Scholars of the Arthashastra have different definitions of the text, which is actually a compilation of fifteen separate books called adikaranas. Trautmann defined it as the ‘science of wealth’ or more appropriately as the science of economics. Other scholars have tried to emphasize how complex a work it is. In ancient times, ‘artha’ was a concept that went beyond just wealth or material well being. It was considered one of the three classical goals, the others being ‘Kama’ (attachment) and ‘dharma’ (righteousness). Dharma meant living the right way by following a code of ethics and a value system: all the morals necessary for well being. Kama denotes attachment to the physical and sensual aspect of life.

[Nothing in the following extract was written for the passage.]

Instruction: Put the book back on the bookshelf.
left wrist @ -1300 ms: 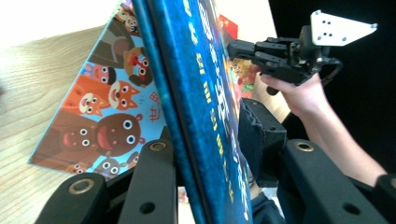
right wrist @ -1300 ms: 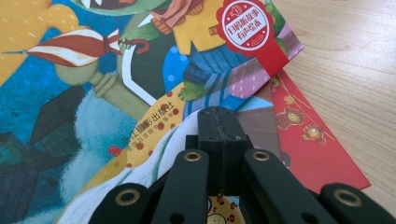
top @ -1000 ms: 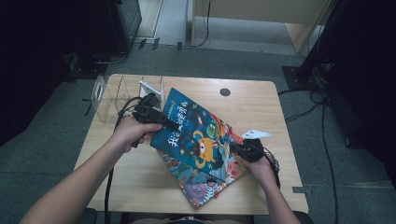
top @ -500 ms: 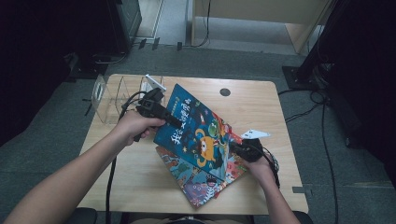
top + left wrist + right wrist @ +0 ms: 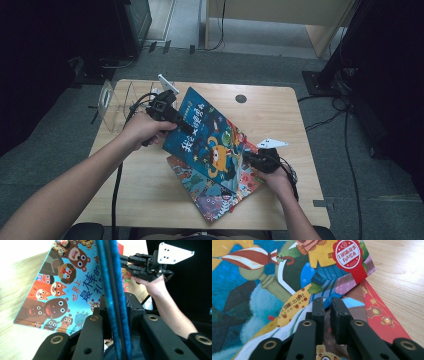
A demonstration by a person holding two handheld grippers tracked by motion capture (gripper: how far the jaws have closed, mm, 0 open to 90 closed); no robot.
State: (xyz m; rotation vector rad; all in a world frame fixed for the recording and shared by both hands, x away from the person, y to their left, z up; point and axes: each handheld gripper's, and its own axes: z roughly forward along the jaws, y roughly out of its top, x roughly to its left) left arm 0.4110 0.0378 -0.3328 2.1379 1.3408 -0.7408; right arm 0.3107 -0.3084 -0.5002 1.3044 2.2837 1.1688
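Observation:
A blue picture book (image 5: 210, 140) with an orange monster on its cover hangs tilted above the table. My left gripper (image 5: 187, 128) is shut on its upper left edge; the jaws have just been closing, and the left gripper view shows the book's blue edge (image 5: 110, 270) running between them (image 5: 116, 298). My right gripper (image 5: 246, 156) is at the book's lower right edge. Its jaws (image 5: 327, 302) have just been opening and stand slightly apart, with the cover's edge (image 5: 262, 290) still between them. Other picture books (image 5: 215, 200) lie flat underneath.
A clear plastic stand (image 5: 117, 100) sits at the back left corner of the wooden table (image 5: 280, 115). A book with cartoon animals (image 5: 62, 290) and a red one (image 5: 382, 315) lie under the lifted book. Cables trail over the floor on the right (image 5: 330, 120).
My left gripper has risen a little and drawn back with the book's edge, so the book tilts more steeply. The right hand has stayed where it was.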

The arthashastra states clearly that artha is superior to both dharma and kama for the latter two are dependent on it. All three, however, were deemed essential for the attainment of moksha, or salvation. This was a desirable goal in ancient times and it was believed that one’s actions in the present decided one’s future lives and the aim was to find salvation through right living in every way. In the times when the Arthashastra was written, the polity (the form or constitution of a politically organized unit) and the economy were interpreted as one unit. As scholars explain, in the time of the Arthashastra, the state which could mean the kingdom and its symbols such as the king, were identified with the economy: the different systems of production, revenue from which sustained the stat. The state ran in the king’s name and every economic activity was supervised, managed by or was dependent on the state in every way. The king had to make things secure for his people, to ensure an efficient economy and polity. The state played a crucial role in maintaining the material well being of the state and its people.
In the Arthashastra and Nitishastra, Chanakya left no aspect of a state and its citizens untouched and it is not surprising that his seminal and wide-ranging wisdom continues to inspire people.